Il Capitano di Giustizia d’i Bergamo, con cinquanta fanti, fece prigioniero (22 di marzo) il conte Trusardo Caleppio, secondo di questo nome; e conduttolo in cappella dove erano circa venti altri cittadini, lo consegnò al castellano. Là fu tenuto fino al 7 di giugno, nel qual giorno da cinquanta uomini d’armi e 300 fanti per ordine del generale di Normandia fu tradutto a Trezzo e di là in Francia.

L’anno successivo (1513) fu non meno fecondo di avvenimenti guerreschi. Nel principio cessate le armi da ogni parte, perchè nè i Veneziani molestavano altri, nè alcuno si moveva contro di loro, il vicerè di Napoli Raimondo da Cardona venuto con tre mila fanti a campo al nostro castello, lo ottenne con patto che se ne partissero salvi quelli che vi erano dentro.

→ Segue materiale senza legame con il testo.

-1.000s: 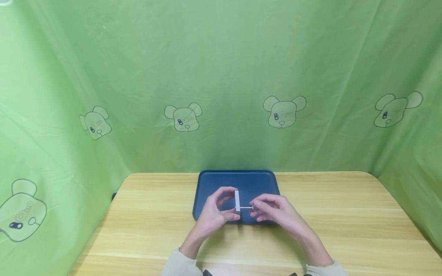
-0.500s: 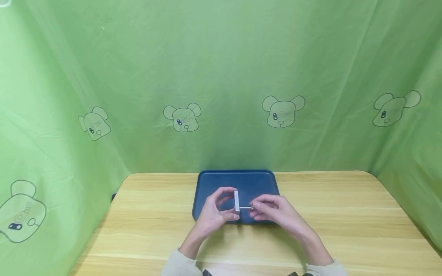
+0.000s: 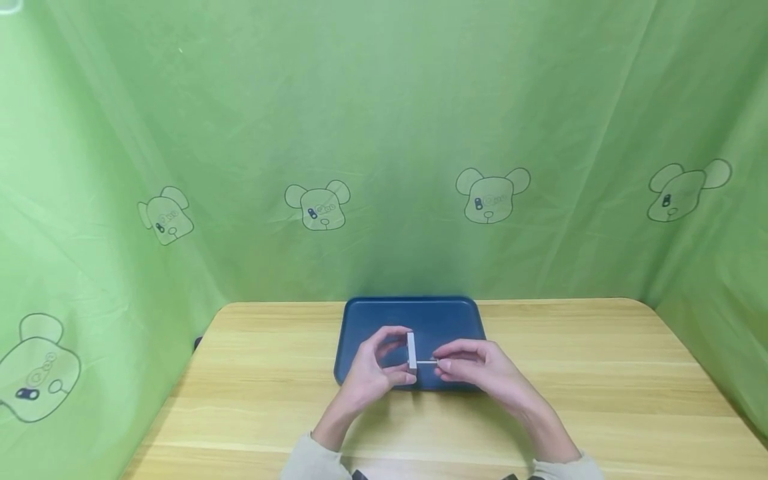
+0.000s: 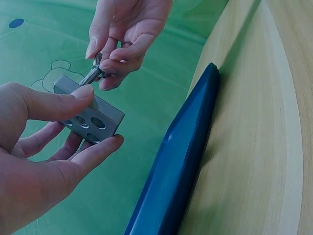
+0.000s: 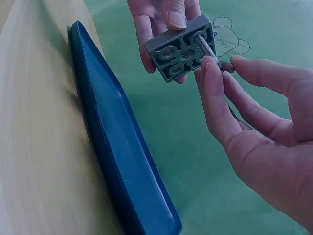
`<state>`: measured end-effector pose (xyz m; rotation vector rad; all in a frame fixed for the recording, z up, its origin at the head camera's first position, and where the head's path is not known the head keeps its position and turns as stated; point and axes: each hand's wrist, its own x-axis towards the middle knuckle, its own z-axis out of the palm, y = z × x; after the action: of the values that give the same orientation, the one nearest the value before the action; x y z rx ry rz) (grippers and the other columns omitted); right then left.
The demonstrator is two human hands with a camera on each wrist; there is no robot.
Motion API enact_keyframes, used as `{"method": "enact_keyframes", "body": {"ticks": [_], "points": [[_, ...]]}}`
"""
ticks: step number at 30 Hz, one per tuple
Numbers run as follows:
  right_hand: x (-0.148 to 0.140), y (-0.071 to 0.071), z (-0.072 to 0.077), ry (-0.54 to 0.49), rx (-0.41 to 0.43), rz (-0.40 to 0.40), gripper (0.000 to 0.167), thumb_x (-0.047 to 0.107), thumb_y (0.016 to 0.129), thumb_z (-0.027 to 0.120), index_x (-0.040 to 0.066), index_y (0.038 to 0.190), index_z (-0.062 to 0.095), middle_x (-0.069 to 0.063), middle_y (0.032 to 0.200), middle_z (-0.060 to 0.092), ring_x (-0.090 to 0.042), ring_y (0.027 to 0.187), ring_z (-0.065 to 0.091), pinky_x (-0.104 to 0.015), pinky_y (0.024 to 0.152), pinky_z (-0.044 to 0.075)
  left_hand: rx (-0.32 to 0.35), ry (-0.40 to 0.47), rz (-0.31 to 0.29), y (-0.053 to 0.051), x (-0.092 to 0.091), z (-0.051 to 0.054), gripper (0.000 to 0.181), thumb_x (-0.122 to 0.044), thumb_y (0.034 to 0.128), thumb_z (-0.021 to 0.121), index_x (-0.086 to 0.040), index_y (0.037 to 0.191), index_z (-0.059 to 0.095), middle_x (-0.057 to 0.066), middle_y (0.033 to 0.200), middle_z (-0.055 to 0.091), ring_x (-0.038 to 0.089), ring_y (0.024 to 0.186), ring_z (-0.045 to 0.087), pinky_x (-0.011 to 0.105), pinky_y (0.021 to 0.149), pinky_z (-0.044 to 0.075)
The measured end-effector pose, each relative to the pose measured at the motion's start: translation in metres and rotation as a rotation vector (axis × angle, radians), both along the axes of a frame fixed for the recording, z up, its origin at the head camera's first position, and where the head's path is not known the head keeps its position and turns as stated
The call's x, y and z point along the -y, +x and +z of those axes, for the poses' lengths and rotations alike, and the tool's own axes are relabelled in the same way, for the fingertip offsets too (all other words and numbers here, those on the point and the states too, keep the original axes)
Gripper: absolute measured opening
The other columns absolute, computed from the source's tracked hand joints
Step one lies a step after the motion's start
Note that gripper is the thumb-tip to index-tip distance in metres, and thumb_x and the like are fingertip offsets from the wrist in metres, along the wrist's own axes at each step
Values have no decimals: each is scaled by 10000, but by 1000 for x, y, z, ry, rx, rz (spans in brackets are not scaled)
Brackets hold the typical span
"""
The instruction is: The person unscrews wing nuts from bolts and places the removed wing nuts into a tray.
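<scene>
My left hand (image 3: 369, 370) holds a grey rectangular block (image 4: 107, 110) on edge above the tray, thumb on one side and fingers on the other. Several round holes go through the block, and its other face has a recessed pattern in the right wrist view. A threaded wing bolt (image 5: 207, 48) stands in a hole near one corner, most of its shank sticking out to the right. My right hand (image 3: 480, 363) pinches the bolt's winged head between thumb and fingers, which partly hide it.
Under the hands lies a blue rectangular tray (image 3: 414, 310) with a raised rim. It rests on a light wooden table (image 3: 576, 353). A green curtain (image 3: 396, 133) with bear-head drawings hangs around the back and sides.
The right thumb and fingers have shifted around the bolt's head, the thumb now lying straighter against it. The left hand and the block stay almost in place.
</scene>
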<state>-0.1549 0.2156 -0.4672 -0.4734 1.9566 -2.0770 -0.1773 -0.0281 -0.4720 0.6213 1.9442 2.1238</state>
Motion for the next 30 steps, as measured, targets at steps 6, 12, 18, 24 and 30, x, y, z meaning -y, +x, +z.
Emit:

Allora i castellani delle fortezze lombarde, e però anche della nostra, solevano imporre balzelli ed angariare straordinariamente i loro suggetti. Ce lo insegnano i documenti dell’epoca, e massime, tra li altri, un discorso degli ambasciatori milanesi spediti nel 1516 a Francesco I.° re di Francia e nostro duca.